**ASSIGNMENT:** Omit any picture, and return the remaining data exactly as written.

**MATERIAL FOR THIS TASK:**
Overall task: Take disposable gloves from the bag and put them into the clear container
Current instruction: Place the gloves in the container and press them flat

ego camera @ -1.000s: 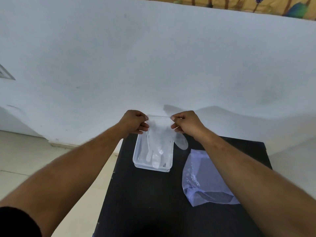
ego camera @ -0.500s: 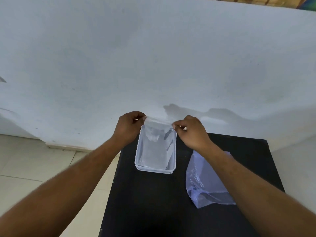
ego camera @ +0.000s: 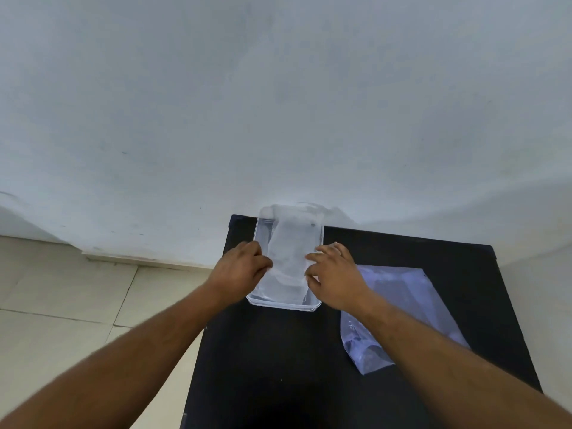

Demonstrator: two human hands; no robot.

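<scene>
A clear rectangular container (ego camera: pixel 259 226) stands at the far left part of the black table (ego camera: pixel 278 360). A thin translucent disposable glove (ego camera: pixel 291 246) lies flat inside it. My left hand (ego camera: pixel 241 269) rests at the container's left rim, fingertips touching the glove's left edge. My right hand (ego camera: pixel 332 274) is at the right rim, fingers spread and touching the glove's right edge. Whether either hand still pinches the glove is unclear. The pale bluish plastic bag (ego camera: pixel 399 305) lies flat to the right, partly under my right forearm.
A white wall (ego camera: pixel 278 103) rises just behind the table's far edge. Tiled floor (ego camera: pixel 62 305) lies to the left of the table. The table's left edge runs close beside the container.
The glove was held up stretched between both hands; it has been lowered and now lies in the container. Both hands came down and toward me along the container's sides.
</scene>
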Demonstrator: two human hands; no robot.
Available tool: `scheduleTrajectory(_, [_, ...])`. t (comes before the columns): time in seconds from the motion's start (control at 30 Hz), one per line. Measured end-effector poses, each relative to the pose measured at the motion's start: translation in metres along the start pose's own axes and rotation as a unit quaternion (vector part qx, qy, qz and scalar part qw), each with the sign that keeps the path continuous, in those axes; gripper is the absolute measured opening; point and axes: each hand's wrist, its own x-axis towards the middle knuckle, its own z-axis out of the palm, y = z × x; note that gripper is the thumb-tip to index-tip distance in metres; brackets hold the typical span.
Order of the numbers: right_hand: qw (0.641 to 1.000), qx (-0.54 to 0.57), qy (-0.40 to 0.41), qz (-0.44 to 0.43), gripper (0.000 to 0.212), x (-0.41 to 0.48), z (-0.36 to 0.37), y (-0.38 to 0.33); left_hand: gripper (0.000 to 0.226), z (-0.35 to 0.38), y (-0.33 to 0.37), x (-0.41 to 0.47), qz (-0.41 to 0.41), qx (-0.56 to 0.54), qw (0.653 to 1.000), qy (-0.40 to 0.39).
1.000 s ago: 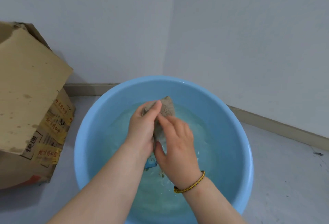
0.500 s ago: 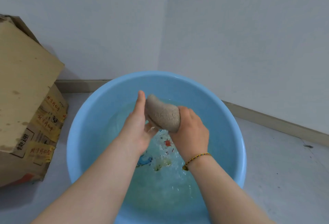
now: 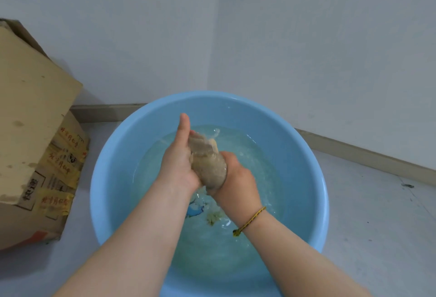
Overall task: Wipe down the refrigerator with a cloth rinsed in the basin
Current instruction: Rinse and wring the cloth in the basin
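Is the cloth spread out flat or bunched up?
Bunched up: the cloth is a tight wad, gripped by the right hand and pressed by the left hand.

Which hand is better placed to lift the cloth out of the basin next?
Right, probably. The right hand wraps the lower end of the cloth, held above the water in the basin; the left hand only lies against its side, one finger straight up.
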Motion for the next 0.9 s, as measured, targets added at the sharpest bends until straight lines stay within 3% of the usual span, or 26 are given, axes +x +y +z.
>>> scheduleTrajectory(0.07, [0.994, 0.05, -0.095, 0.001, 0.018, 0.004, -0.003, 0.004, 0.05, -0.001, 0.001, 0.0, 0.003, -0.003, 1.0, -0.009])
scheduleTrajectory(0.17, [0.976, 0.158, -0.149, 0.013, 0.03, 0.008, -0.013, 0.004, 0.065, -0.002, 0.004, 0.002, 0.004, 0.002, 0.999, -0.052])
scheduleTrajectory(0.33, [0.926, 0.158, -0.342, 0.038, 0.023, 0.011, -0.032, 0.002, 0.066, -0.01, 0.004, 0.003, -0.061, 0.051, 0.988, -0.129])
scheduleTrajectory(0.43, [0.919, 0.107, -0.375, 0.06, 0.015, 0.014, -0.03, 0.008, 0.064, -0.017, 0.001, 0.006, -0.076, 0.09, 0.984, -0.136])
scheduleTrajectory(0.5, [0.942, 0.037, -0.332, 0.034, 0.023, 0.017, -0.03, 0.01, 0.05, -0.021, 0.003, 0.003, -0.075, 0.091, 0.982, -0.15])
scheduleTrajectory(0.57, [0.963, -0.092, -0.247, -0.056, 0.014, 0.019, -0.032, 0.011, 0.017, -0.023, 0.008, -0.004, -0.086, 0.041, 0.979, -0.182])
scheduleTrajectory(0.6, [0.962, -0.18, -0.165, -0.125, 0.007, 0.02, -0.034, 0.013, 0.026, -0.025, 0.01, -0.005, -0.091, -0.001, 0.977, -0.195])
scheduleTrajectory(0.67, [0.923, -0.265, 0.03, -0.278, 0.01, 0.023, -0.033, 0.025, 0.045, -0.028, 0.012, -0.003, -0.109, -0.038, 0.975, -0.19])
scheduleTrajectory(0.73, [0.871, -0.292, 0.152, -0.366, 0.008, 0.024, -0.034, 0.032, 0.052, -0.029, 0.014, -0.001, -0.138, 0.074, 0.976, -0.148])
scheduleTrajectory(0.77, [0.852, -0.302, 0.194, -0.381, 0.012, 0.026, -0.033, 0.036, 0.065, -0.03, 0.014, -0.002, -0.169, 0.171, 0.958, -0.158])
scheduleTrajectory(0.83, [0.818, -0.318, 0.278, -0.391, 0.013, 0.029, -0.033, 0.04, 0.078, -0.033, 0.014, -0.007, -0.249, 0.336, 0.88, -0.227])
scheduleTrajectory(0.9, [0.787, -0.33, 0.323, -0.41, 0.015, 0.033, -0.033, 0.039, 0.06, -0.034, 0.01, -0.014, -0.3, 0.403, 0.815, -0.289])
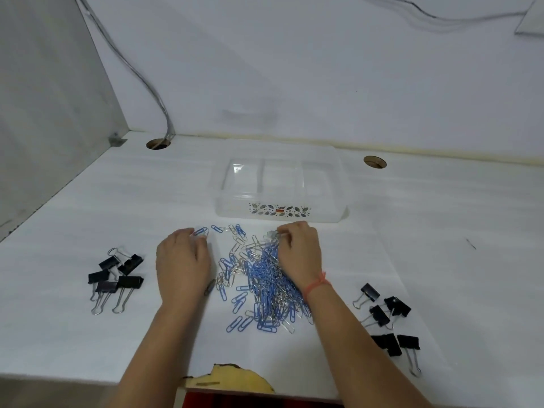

**OUTPUT FOR THIS TASK:**
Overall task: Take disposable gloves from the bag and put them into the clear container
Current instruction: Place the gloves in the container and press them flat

ego camera @ -1.000s: 
ego camera @ -0.500s: 
ego camera @ +0.000s: 

Demonstrator: two human hands; no robot.

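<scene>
A clear rectangular container (ego camera: pixel 259 226) stands at the far left part of the black table (ego camera: pixel 278 360). A thin translucent disposable glove (ego camera: pixel 291 246) lies flat inside it. My left hand (ego camera: pixel 241 269) rests at the container's left rim, fingertips touching the glove's left edge. My right hand (ego camera: pixel 332 274) is at the right rim, fingers spread and touching the glove's right edge. Whether either hand still pinches the glove is unclear. The pale bluish plastic bag (ego camera: pixel 399 305) lies flat to the right, partly under my right forearm.
A white wall (ego camera: pixel 278 103) rises just behind the table's far edge. Tiled floor (ego camera: pixel 62 305) lies to the left of the table. The table's left edge runs close beside the container.
The glove was held up stretched between both hands; it has been lowered and now lies in the container. Both hands came down and toward me along the container's sides.
</scene>
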Demonstrator: two human hands; no robot.
Available tool: `scheduleTrajectory(_, [_, ...])`. t (comes before the columns): time in seconds from the motion's start (control at 30 Hz), one per line. Measured end-effector poses, each relative to the pose measured at the motion's start: translation in metres along the start pose's own axes and rotation as a unit quaternion (vector part qx, qy, qz and scalar part qw), each with the sign that keeps the path continuous, in those axes; gripper is the absolute measured opening; point and axes: each hand's wrist, its own x-axis towards the middle knuckle, its own z-axis out of the palm, y = z × x; note that gripper is the thumb-tip to index-tip distance in metres; brackets hold the typical span.
Order of the numbers: right_hand: qw (0.641 to 1.000), qx (-0.54 to 0.57), qy (-0.40 to 0.41), qz (-0.44 to 0.43), gripper (0.000 to 0.212), x (-0.41 to 0.48), z (-0.36 to 0.37), y (-0.38 to 0.33); left_hand: gripper (0.000 to 0.226), z (-0.35 to 0.38), y (-0.33 to 0.37), x (-0.41 to 0.47), qz (-0.41 to 0.41), qx (-0.56 to 0.54), qw (0.653 to 1.000), qy (-0.40 to 0.39).
1.000 s ago: 
0.500 s ago: 
now: 
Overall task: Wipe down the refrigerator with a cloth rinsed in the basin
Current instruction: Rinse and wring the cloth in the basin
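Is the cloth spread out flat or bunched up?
Bunched up: the cloth is a tight wad, gripped by the right hand and pressed by the left hand.

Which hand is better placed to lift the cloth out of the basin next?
Right, probably. The right hand wraps the lower end of the cloth, held above the water in the basin; the left hand only lies against its side, one finger straight up.
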Motion for the next 0.9 s, as measured, targets added at the sharpest bends until straight lines stay within 3% of the usual span, or 26 are given, axes +x +y +z.
>>> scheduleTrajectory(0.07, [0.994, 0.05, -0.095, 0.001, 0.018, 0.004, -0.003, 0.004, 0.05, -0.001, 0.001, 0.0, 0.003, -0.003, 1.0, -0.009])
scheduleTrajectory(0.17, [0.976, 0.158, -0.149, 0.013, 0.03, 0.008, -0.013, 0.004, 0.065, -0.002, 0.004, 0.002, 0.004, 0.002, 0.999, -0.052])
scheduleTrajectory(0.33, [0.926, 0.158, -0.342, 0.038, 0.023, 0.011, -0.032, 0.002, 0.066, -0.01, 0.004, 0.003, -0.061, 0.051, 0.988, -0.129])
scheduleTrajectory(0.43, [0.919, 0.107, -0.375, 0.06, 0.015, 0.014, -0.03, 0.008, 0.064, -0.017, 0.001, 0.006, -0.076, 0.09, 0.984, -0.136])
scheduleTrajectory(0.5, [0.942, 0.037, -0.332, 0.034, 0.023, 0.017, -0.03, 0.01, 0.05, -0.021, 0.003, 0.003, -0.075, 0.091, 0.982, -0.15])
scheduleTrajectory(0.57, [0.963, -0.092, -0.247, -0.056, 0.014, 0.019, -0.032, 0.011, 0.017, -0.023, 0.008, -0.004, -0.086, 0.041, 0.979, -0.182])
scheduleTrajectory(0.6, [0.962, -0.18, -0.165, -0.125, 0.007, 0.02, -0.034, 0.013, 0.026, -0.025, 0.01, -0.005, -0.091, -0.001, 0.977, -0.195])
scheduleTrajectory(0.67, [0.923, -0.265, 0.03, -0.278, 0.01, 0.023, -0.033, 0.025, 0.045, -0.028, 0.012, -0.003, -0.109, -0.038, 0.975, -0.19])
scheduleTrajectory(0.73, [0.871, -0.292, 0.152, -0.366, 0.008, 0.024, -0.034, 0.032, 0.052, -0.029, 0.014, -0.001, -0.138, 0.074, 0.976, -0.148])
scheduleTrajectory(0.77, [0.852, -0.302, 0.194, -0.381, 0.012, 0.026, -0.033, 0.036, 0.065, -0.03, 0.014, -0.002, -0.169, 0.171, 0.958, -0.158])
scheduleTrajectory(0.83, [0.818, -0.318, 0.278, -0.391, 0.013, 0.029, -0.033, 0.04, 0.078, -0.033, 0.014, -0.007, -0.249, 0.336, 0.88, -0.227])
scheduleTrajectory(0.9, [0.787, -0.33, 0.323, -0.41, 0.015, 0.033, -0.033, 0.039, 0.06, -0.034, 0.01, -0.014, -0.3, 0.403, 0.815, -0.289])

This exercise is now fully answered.